[Collected data]
■ ■ ■ ■ ■ ■ ■
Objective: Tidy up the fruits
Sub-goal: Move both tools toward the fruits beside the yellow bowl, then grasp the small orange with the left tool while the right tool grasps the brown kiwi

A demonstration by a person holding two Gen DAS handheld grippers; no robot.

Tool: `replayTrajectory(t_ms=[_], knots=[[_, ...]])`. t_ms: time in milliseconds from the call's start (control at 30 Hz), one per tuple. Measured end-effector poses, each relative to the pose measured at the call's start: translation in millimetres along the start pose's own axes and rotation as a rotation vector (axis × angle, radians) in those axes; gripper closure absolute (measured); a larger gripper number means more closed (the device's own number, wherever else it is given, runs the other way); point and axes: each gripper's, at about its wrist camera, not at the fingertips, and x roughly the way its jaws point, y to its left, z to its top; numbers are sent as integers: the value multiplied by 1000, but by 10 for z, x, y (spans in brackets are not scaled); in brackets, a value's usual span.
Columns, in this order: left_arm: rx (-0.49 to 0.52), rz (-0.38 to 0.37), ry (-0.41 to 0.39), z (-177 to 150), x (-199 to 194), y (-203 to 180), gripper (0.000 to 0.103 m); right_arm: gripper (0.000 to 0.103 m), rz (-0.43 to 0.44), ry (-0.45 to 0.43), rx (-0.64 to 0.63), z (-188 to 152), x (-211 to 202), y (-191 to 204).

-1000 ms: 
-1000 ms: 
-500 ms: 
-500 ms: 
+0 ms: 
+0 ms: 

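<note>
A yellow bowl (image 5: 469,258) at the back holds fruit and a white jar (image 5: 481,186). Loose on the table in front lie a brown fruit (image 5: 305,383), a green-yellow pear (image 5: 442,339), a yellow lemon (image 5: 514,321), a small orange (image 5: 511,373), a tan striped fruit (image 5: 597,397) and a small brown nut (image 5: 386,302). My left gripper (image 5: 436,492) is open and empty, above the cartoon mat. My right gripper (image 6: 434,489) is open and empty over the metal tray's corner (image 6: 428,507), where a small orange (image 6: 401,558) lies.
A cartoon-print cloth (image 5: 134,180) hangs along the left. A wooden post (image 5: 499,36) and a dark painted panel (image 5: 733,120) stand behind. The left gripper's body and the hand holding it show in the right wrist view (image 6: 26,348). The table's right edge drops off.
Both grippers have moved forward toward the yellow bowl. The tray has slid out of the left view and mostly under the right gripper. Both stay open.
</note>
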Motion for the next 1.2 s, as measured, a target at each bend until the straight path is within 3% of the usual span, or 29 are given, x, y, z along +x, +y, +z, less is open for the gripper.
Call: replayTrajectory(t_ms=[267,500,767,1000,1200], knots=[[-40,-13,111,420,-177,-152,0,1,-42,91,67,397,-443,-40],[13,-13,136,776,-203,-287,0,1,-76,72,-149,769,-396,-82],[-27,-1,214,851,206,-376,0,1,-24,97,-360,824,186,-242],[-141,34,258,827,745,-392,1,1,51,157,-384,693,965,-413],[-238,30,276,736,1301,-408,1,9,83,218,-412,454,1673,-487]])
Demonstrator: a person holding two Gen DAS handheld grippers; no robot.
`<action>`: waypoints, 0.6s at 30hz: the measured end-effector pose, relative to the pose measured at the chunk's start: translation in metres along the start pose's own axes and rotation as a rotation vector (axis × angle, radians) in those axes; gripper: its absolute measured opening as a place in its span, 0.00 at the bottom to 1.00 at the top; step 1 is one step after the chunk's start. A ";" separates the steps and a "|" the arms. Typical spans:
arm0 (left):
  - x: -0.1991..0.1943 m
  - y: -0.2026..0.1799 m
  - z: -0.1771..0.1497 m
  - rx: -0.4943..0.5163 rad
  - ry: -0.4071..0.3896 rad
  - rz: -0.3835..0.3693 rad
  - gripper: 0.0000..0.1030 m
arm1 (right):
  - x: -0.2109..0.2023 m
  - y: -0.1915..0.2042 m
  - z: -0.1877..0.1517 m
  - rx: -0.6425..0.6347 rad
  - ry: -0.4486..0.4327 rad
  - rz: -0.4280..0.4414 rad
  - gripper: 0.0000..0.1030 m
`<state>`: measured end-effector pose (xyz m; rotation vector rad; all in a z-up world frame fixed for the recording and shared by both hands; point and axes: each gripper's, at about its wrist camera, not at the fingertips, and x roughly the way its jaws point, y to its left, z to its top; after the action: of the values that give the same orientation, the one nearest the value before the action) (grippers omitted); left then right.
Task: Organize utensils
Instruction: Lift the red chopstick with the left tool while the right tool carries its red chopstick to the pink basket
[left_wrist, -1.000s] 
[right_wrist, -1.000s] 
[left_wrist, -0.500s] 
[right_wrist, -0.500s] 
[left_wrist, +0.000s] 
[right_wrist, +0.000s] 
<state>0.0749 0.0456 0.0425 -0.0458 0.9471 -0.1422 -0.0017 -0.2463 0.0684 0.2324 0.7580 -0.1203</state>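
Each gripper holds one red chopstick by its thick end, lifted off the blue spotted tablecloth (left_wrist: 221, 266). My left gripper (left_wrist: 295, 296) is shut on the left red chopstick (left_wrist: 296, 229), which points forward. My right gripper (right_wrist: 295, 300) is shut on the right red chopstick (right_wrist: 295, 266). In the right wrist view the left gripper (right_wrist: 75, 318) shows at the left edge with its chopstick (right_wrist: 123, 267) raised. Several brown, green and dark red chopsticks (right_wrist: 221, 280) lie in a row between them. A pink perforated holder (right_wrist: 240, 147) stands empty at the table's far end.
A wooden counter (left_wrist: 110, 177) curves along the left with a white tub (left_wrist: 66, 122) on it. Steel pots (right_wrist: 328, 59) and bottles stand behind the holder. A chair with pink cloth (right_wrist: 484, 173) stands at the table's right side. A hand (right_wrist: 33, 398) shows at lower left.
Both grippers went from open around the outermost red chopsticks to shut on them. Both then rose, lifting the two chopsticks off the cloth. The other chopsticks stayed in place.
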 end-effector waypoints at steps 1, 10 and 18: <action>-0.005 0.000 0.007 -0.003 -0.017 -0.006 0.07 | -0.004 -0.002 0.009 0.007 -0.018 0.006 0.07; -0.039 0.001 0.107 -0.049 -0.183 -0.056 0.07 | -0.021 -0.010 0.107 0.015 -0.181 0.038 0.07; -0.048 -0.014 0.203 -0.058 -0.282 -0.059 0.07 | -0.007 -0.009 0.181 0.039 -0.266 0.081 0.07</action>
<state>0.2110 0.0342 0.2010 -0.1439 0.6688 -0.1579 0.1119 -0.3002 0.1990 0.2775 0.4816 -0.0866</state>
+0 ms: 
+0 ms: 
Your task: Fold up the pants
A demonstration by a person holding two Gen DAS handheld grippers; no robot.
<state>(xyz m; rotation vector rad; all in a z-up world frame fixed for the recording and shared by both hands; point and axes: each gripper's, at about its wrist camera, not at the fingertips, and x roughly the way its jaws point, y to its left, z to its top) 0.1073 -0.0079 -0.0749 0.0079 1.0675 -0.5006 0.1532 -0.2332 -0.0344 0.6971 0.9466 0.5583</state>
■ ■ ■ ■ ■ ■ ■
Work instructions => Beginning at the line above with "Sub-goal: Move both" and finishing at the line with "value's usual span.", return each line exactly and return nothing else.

Answer to this problem =>
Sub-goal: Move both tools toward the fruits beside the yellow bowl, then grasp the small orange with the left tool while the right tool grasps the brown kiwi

A demonstration by a person holding two Gen DAS handheld grippers; no robot.

Tool: `replayTrajectory(t_ms=[_], knots=[[_, ...]])`. t_ms: time in milliseconds from the call's start (control at 30 Hz), one per tuple. Measured end-effector poses, each relative to the pose measured at the call's start: translation in millimetres along the start pose's own axes and rotation as a rotation vector (axis × angle, radians) in those axes; gripper closure absolute (measured); a larger gripper number means more closed (the device's own number, wherever else it is given, runs the other way); point and axes: each gripper's, at about its wrist camera, not at the fingertips, and x roughly the way its jaws point, y to its left, z to its top; numbers are sent as integers: the value multiplied by 1000, but by 10 for z, x, y (spans in brackets are not scaled); in brackets, a value's usual span.

The exercise contains nothing more.